> **Exercise directions**
Restrict the output to the lines below starting at the one that contains "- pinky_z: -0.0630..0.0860" and ending at the one that contains "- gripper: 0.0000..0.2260", and restate them word for word, both ends included.
####################
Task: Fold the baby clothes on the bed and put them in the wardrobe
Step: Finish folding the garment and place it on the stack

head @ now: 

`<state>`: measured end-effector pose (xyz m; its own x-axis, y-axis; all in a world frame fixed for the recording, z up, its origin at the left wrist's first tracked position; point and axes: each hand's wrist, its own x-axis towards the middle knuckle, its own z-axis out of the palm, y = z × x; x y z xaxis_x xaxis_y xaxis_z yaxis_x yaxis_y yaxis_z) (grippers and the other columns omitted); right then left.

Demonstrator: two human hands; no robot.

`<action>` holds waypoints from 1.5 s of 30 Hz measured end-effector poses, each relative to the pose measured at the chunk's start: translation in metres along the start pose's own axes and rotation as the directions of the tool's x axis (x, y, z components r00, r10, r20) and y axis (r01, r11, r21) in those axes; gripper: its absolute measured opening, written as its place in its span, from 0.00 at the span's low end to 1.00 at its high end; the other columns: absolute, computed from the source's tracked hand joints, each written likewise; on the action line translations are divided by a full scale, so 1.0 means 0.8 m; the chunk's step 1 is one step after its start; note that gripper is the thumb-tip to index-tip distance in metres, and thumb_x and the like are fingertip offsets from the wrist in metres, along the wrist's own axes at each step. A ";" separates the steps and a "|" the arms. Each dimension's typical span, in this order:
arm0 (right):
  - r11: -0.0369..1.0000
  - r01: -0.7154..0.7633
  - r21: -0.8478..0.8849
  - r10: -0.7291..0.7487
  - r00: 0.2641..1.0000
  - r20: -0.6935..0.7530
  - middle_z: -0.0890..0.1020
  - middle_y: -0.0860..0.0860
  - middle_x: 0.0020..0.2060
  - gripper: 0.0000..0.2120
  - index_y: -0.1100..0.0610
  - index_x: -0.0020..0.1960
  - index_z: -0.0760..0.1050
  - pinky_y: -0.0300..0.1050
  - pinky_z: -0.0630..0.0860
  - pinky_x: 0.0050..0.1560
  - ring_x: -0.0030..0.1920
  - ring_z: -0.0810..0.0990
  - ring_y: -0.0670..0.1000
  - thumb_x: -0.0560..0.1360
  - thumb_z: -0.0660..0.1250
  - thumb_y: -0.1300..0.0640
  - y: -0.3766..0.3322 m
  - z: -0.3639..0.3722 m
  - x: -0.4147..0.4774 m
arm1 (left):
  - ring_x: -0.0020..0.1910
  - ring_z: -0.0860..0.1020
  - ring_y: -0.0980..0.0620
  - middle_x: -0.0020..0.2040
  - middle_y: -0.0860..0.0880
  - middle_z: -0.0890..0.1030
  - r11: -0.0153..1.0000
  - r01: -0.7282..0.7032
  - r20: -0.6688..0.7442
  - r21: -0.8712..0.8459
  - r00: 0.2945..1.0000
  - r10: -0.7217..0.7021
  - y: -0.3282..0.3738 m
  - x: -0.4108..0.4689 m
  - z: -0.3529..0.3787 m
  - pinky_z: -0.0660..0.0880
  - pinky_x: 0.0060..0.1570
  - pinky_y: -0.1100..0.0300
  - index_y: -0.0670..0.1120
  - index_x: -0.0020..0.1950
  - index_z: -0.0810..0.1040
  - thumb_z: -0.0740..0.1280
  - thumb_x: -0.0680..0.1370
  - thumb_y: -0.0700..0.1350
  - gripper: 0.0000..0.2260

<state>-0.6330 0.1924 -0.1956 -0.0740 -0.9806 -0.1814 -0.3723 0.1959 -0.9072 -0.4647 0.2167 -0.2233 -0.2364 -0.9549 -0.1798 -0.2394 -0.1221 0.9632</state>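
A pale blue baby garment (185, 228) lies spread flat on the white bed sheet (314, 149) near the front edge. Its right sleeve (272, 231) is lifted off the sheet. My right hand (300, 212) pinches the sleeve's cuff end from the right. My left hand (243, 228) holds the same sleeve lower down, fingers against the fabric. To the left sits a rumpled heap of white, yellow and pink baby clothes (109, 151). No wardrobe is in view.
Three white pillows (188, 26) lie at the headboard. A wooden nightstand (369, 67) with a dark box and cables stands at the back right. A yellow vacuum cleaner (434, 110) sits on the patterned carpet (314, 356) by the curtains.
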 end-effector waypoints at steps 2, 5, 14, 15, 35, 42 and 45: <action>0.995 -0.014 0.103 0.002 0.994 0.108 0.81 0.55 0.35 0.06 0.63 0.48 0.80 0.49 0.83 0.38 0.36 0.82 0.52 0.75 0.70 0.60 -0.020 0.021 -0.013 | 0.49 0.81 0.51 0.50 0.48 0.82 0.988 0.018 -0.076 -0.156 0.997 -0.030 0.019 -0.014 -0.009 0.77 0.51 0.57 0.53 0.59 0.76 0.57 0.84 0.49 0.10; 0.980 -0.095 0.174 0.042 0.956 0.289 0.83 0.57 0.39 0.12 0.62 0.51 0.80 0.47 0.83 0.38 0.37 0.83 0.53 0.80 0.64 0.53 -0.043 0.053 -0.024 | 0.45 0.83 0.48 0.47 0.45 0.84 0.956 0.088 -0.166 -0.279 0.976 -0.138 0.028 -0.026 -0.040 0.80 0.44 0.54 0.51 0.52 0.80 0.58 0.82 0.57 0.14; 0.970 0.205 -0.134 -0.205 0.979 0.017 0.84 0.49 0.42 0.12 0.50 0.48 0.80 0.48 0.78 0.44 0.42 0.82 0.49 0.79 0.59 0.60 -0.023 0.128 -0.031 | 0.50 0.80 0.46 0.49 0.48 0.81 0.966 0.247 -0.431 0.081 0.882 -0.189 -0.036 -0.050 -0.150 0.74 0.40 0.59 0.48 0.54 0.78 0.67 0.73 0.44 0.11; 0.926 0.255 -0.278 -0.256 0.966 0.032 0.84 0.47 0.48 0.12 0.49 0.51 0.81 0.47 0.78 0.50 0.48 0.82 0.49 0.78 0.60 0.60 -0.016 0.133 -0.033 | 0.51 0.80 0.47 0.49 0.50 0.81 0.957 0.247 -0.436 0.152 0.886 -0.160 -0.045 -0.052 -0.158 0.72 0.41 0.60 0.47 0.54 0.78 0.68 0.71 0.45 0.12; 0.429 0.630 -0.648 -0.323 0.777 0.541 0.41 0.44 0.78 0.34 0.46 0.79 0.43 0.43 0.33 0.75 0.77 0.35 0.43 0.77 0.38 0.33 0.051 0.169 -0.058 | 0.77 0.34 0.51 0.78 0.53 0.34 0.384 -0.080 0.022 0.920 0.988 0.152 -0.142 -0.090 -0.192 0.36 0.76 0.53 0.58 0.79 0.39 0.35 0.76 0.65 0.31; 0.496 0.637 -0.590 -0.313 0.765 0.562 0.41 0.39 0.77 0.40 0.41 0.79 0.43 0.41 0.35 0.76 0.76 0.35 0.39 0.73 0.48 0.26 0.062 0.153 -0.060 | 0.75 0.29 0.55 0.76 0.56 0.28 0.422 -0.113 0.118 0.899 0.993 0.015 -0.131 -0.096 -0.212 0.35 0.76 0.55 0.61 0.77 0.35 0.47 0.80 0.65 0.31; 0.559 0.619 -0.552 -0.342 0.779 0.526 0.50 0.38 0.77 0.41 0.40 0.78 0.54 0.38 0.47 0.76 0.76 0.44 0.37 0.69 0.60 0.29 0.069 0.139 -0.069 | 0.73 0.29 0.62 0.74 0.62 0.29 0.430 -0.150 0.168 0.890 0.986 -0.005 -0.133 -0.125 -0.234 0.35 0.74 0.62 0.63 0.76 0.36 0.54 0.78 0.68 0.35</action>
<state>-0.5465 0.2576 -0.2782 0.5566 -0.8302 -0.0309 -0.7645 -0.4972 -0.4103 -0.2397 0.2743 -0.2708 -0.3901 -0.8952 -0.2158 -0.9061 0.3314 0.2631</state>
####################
> **Exercise answer**
  - pinky_z: -0.0630..0.0860
  - pinky_x: 0.0050..0.1560
  - ring_x: -0.0030..0.1920
  - ring_z: -0.0810..0.0990
  - ring_y: -0.0670..0.1000
  - thumb_x: -0.0560..0.1360
  - thumb_z: -0.0660..0.1250
  - thumb_y: -0.1300..0.0640
  - y: -0.3766..0.3322 m
  - z: -0.3639..0.3722 m
  - x: -0.4147..0.4774 m
arm1 (left):
  - ring_x: -0.0020..0.1910
  - ring_z: -0.0860..0.1020
  - ring_y: -0.0980..0.0620
  - middle_x: -0.0020..0.2040
  - middle_y: -0.0860..0.0880
  - middle_z: -0.0890..0.1030
  - r11: -0.0153..1.0000
  - r01: -0.7282..0.7032
  - r20: -0.6688..0.7442
  - r21: -0.8712..0.8459
  - r00: 0.2945..1.0000
  - r10: -0.7217..0.7021
  - y: -0.3282..0.3738 m
  - x: -0.4108..0.4689 m
  - z: -0.3529..0.3787 m
  - pinky_z: -0.0660..0.0880
  - pinky_x: 0.0060..0.1570
  - pinky_y: -0.1100..0.0300
  - index_y: -0.0670..0.1120
  - index_x: -0.0020..0.1950
  - index_z: -0.0810..0.1040
  - thumb_z: -0.0740..0.1280
  - thumb_x: -0.0680..0.1370
  - thumb_y: -0.0700..0.1350
  - gripper: 0.0000..0.2260

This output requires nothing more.